Task prompt: Wherever a picture appears, skip it and retype the rest of the data exactly.

Information shown:
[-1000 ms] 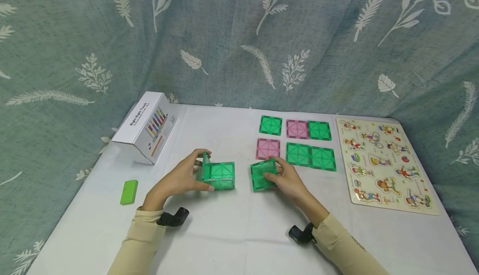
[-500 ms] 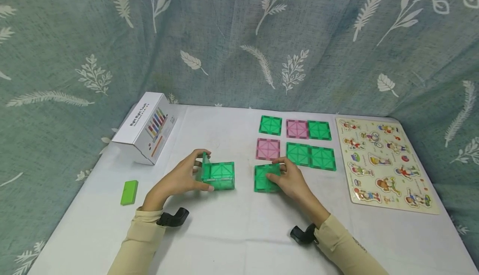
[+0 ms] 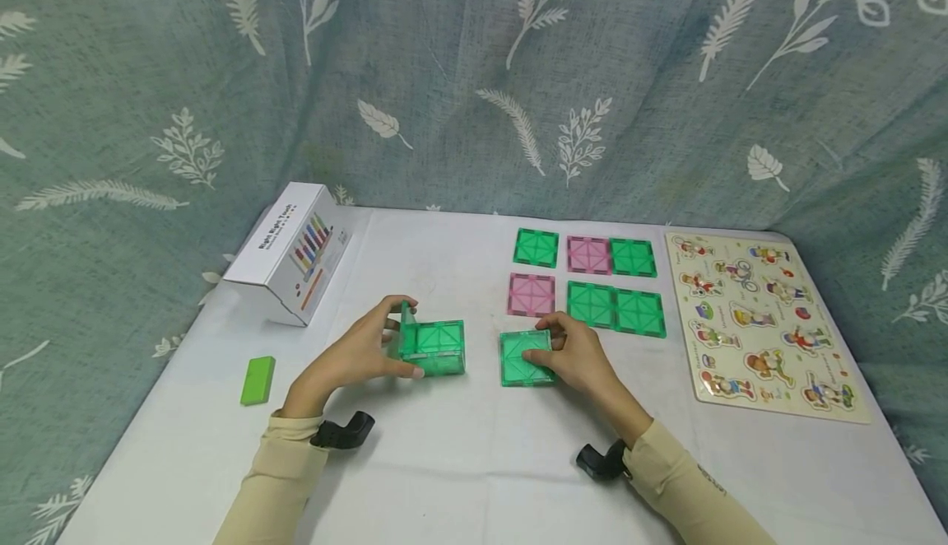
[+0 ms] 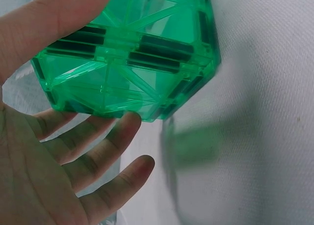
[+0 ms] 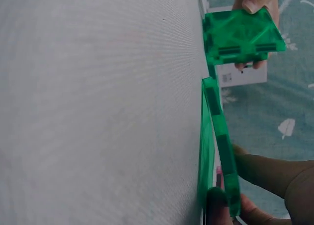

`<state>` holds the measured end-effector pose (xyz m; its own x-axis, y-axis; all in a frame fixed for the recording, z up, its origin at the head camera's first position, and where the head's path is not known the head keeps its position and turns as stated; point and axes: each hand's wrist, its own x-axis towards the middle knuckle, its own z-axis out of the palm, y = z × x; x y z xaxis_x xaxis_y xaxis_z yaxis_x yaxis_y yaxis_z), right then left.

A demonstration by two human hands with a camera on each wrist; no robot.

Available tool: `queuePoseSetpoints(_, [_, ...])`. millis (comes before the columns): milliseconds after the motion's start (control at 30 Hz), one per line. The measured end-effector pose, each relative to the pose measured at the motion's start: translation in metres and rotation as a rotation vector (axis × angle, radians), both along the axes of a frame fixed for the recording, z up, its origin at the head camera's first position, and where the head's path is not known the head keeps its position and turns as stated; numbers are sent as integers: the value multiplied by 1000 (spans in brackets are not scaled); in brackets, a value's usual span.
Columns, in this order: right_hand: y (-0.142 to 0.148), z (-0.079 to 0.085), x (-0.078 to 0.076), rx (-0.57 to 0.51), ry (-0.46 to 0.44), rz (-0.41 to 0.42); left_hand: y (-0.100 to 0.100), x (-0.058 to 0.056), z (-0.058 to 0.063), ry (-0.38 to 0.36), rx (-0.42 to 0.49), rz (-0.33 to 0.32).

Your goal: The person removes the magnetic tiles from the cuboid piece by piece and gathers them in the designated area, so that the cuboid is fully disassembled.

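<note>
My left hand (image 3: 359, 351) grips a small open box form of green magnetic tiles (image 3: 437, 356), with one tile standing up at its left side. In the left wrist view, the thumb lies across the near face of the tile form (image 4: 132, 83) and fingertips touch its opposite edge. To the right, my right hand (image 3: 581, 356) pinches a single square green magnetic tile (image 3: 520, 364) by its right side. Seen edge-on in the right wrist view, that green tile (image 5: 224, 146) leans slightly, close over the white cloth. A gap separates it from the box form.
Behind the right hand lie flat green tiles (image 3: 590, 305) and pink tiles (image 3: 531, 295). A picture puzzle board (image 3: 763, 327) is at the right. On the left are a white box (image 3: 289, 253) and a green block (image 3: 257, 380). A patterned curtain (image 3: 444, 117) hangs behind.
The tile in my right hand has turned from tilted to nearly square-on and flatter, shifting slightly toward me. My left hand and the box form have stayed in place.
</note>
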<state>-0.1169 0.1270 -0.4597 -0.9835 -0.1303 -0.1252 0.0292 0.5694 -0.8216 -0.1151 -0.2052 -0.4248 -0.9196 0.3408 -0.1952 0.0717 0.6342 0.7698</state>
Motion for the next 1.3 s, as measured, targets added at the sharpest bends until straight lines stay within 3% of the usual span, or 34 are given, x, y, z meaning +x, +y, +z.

Finished task:
[-1000 ms] 
[-500 ms] 
[+0 ms] 
[+0 ms] 
[+0 ms] 

`<state>` holds the measured end-effector pose (xyz m; its own x-axis, y-axis; all in a frame fixed for the recording, z up, its origin at the head camera's first position, and where the head's path is not known the head keeps its position and turns as stated; point and axes: each hand's wrist, its own x-axis towards the middle knuckle, its own z-axis out of the palm, y = z × x; x y z xaxis_x xaxis_y xaxis_z yaxis_x yaxis_y yaxis_z), right then left.

A demonstration by two human hands with a camera on each wrist; no robot.

Available tool: `queuePoseSetpoints(_, [_, ...])`. millis (comes before the columns): milliseconds after the motion's start (control at 30 Hz), one per line. The measured end-effector pose, each relative to the pose measured at the motion's start: translation in metres and rotation as a rotation vector (axis × angle, radians), both along the axes of a frame fixed for the recording, z up, its origin at the head camera's first position, and where the head's path is not known the head keeps its position and turns as stated; numbers are sent as integers: the value multiplied by 1000 (spans in brackets are not scaled); in brackets, a value's usual span.
Columns, in this order: right_hand: y (-0.142 to 0.148), z (-0.079 to 0.085), x (-0.078 to 0.076), rx (-0.57 to 0.51), ry (-0.46 to 0.44), rz (-0.41 to 0.42); left_hand: y (-0.100 to 0.100), x (-0.058 to 0.056), z (-0.058 to 0.063), ry (-0.38 to 0.36), rx (-0.42 to 0.49), rz (-0.33 to 0.32).

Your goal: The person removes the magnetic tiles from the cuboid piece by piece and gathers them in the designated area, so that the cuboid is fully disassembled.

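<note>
My left hand (image 3: 359, 351) grips a small open box form of green magnetic tiles (image 3: 437, 356), with one tile standing up at its left side. In the left wrist view, the thumb lies across the near face of the tile form (image 4: 132, 83) and fingertips touch its opposite edge. To the right, my right hand (image 3: 581, 356) pinches a single square green magnetic tile (image 3: 520, 364) by its right side. Seen edge-on in the right wrist view, that green tile (image 5: 224, 146) leans slightly, close over the white cloth. A gap separates it from the box form.
Behind the right hand lie flat green tiles (image 3: 590, 305) and pink tiles (image 3: 531, 295). A picture puzzle board (image 3: 763, 327) is at the right. On the left are a white box (image 3: 289, 253) and a green block (image 3: 257, 380). A patterned curtain (image 3: 444, 117) hangs behind.
The tile in my right hand has turned from tilted to nearly square-on and flatter, shifting slightly toward me. My left hand and the box form have stayed in place.
</note>
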<state>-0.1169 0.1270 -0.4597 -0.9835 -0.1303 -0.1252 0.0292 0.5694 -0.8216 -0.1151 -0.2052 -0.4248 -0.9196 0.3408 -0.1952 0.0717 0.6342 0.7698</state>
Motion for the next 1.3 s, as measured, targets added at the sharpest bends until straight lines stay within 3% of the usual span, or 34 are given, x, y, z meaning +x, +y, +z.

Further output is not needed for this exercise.